# Tonight: biggest full moon for years enhanced by shooting stars



## Bene505 (Jul 31, 2008)

From The Times, December 12, 2008. See the real article here:

Look up tonight for a spectacular treat in the sky - Times Online

---------------------
Look up tonight for a spectacular treat in the sky
Biggest full moon for years enhanced by shooting stars

Paul Simons

If the full moon tonight looks unusually large, it is not your imagination - it is the biggest and brightest full moon to be seen for 15 years.

Each month the Moon makes a full orbit around the Earth in a slightly oval-shaped path, and tonight it will swing by the Earth at its closest distance, or perigee. It will pass by 356,613km (221,595 miles) away, which is about 28,000km closer than average.

The unusual feature of tonight is that the perigee also coincides with a full moon, which will make it appear 14 per cent bigger and some 30 per cent brighter than most full moons this year - so long as the clouds hold off from blocking the view.

The next closest encounter with a full moon this large will not be until November 14, 2016.

In addition to this lunar flypast, much of Britain may also be treated to a strange phenomenon known as the moon illusion. As the Moon rises in the late afternoon, it will appear even larger as it lies close to the horizon. Psychologists have tried to explain this as a trick of the eye, as the landscape on the horizon appears to make the Moon loom much larger, an effect that disappears as the Moon rises above the horizon, although viewing it through a tube, such as a toilet roll, can make it look large again.
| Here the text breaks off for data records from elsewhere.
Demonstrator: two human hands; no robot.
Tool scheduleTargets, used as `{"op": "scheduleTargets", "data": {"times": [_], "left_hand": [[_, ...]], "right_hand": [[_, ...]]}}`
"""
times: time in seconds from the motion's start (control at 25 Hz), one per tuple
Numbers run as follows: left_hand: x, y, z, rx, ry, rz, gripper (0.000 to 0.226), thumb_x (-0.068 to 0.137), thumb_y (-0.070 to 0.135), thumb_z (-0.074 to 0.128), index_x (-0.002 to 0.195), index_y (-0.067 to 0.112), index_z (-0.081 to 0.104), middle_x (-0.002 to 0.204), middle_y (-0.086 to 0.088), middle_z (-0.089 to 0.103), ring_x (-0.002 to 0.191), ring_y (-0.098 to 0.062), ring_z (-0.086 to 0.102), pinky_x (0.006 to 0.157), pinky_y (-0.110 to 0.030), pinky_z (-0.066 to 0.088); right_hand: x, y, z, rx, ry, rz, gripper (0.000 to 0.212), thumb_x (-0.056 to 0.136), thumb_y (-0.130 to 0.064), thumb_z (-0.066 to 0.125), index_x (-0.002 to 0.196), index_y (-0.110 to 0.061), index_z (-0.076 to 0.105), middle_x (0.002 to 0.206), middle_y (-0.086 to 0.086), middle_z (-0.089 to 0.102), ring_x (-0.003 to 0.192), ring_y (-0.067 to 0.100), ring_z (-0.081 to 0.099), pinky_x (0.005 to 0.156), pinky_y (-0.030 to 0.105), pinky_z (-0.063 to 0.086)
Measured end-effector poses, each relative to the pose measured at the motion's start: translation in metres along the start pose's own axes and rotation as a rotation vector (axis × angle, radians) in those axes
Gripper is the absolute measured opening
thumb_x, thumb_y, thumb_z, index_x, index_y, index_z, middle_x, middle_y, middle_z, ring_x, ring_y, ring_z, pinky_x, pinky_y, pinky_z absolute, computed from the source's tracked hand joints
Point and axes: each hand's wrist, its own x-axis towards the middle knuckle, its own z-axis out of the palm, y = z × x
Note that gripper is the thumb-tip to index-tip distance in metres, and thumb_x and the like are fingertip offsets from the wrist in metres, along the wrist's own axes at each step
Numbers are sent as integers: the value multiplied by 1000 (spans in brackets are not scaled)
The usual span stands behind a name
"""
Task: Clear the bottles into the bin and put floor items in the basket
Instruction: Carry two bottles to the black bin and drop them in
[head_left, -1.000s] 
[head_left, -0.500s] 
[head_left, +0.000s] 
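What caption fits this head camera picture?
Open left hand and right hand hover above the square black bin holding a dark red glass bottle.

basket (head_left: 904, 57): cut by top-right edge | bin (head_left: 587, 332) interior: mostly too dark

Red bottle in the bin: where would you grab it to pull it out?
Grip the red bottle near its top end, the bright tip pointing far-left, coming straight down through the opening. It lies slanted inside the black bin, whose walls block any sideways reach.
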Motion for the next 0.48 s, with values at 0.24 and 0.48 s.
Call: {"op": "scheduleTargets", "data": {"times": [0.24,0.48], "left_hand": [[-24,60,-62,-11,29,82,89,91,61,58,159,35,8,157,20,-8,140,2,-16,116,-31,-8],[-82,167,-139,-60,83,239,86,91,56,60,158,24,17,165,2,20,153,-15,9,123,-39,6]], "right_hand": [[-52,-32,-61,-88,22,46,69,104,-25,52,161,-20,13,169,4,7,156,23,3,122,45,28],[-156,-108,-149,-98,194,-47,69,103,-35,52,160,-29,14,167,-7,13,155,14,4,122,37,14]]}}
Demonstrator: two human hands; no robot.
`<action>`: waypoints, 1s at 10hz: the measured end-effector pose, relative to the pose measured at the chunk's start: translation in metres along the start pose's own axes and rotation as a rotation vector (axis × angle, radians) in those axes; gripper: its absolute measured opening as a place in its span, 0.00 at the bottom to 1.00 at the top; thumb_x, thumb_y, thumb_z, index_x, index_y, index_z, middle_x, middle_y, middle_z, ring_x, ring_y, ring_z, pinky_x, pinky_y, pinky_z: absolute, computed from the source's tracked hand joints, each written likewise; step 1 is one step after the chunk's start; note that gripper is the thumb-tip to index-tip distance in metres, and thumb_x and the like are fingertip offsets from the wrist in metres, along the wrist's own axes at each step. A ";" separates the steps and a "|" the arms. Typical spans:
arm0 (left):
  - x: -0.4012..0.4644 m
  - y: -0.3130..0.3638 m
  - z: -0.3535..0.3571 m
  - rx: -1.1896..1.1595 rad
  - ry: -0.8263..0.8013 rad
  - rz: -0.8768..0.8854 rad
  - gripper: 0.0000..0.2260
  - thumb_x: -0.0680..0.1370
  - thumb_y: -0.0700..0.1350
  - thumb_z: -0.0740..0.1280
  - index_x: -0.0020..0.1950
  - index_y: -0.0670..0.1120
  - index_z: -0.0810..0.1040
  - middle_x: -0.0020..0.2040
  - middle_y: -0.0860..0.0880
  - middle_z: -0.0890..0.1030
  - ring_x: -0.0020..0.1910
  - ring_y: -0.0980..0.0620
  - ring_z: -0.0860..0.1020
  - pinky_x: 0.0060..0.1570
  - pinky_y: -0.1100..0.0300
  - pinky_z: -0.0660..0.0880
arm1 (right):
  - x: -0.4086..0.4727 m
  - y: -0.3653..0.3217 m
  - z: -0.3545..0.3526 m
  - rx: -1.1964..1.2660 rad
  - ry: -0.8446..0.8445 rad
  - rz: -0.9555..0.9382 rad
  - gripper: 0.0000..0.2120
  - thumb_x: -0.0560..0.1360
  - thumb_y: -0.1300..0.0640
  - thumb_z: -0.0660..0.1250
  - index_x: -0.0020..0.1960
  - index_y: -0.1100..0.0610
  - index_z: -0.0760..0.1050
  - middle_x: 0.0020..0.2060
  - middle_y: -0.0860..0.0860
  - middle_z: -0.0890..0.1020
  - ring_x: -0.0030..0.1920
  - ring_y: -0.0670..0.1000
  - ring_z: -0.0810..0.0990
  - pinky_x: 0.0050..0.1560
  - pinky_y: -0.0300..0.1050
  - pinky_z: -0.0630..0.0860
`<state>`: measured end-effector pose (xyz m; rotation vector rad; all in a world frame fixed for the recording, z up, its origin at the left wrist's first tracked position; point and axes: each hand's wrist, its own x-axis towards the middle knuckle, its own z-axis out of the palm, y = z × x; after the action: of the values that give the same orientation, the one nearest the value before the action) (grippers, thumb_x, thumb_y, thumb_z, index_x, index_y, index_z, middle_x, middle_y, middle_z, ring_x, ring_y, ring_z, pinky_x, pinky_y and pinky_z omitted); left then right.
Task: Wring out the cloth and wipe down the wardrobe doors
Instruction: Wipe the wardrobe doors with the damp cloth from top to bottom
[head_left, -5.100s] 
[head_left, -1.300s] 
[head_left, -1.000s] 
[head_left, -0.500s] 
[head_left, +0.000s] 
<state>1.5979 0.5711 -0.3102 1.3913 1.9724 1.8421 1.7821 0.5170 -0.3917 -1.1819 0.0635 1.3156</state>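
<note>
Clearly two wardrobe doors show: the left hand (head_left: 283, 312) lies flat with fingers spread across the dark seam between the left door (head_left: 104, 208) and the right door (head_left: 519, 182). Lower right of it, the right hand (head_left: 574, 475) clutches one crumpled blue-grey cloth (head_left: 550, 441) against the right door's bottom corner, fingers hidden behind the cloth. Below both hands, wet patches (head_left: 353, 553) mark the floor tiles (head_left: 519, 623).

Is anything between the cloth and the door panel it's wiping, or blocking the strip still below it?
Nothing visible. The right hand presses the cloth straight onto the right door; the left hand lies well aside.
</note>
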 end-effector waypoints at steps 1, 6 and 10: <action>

With the Moon approaching so close to the Earth, its gravity will pull a slightly higher tide than normal for a full moon. This so-called perigeal tide adds about 0.5m (1.6ft) to the high-water mark, and with freshening southwesterly winds forecast, this may cause some flooding, especially along parts of the South West coast.

Tonight's full moon is also notable for rising to its greatest height in the night sky for the entire year, lying almost overhead at midnight. This is because we are approaching the winter solstice, on December 21, and thanks to the tilt of the Earth the Moon appears at its highest, as the Sun is at its lowest.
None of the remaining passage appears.